BPA’S 5X30, LEG PRESS 5X15, LEG CURLS 5X15, LEG EXTENSIONS 4X12, CRUNCHES 4X25 W/3 VACUUMS BETWEEN.
No bike, walked three miles to the gym and three home, guess that’s my warm up and LISS. Deload week, but squat camp on Sunday, woohoo!
At 194 for the week, debating whether to stay in caloric surplus for another month and then cutting in January, or dropping to maintenance for the month to try to get used to the extra weight before cutting - I usually lose more LBM than I want when I cut, need to figure that out.
De-load – or, Three day Split?
Leg Press 4x12, Leg Curl 4x12, Leg Extension, 4x12
Squats 3x8 @ 135 RPE 6
DB OHP 4x12, Face Pulls, 4x12
OHP 3x8@95 RPE 8
I never really de loaded after my last squat session a week ago, and I’m debating making a change to a three day BB split. I’ve been on 5/3/1 for a little over seven months now, and have made good gains, but am thinking about changing.
To try it out, I did the above legs/shoulders workout, and will follow that with back/bi’s, and chest and tris, and see how it goes. I think I may just do the split with 5/3/1 for the main lifts but reset my maxes to work after the pre-exhaust.
I have a few days to figure it out, so I’ll see what happens.
I’m really enjoying not doing setsxreps for my assistance and instead having a total number of reps to hit of a particular pattern or bodypart (single leg, hinge, traps, etc).
Why not do 5s Pro with FSL and that for assistance?
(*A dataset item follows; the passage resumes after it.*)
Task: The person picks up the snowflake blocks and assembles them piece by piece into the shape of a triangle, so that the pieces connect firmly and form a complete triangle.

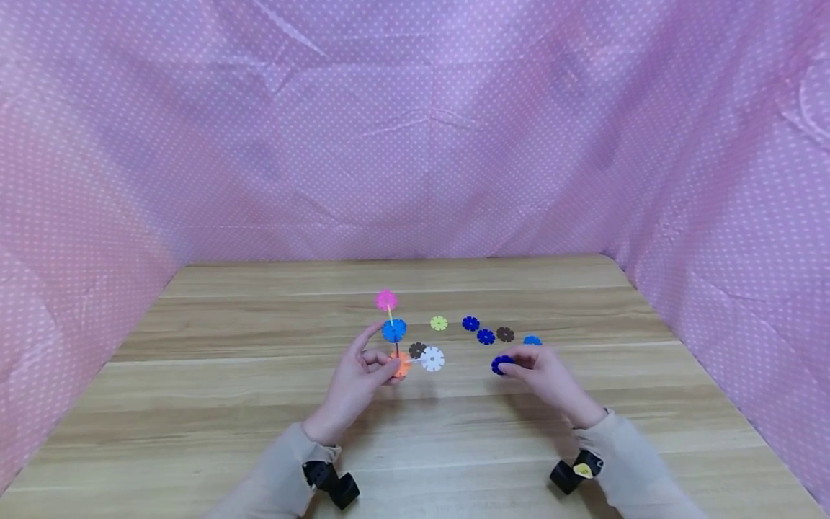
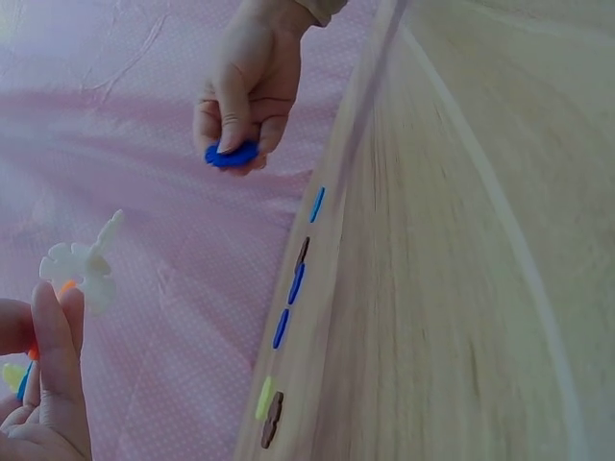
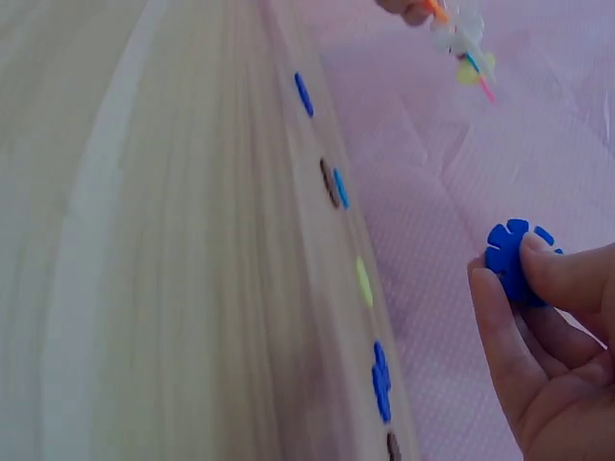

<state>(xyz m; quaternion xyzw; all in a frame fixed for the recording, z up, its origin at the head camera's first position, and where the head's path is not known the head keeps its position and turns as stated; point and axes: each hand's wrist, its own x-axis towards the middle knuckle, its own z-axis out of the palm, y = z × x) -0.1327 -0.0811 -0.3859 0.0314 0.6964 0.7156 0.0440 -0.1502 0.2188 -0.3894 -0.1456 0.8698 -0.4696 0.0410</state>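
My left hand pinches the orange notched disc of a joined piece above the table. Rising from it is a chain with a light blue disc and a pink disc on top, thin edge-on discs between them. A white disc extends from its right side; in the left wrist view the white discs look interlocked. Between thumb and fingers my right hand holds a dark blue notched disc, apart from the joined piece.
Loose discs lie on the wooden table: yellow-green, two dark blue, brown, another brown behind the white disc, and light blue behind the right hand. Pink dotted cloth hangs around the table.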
I’m thinking about doing eight weeks or so of a BB split, Legs/Shoulders, Back/Bis, Chest Tris. I think I will combine squats and OHP for my Legs/Shoulders day and do 5/3/1 programming with FSL 3x8 to set up a pre-exhaust type of deal. I think hitting each body part more often will help add some lean mass for a few weeks before starting to cut for Summer - narcissistic bastard that I am.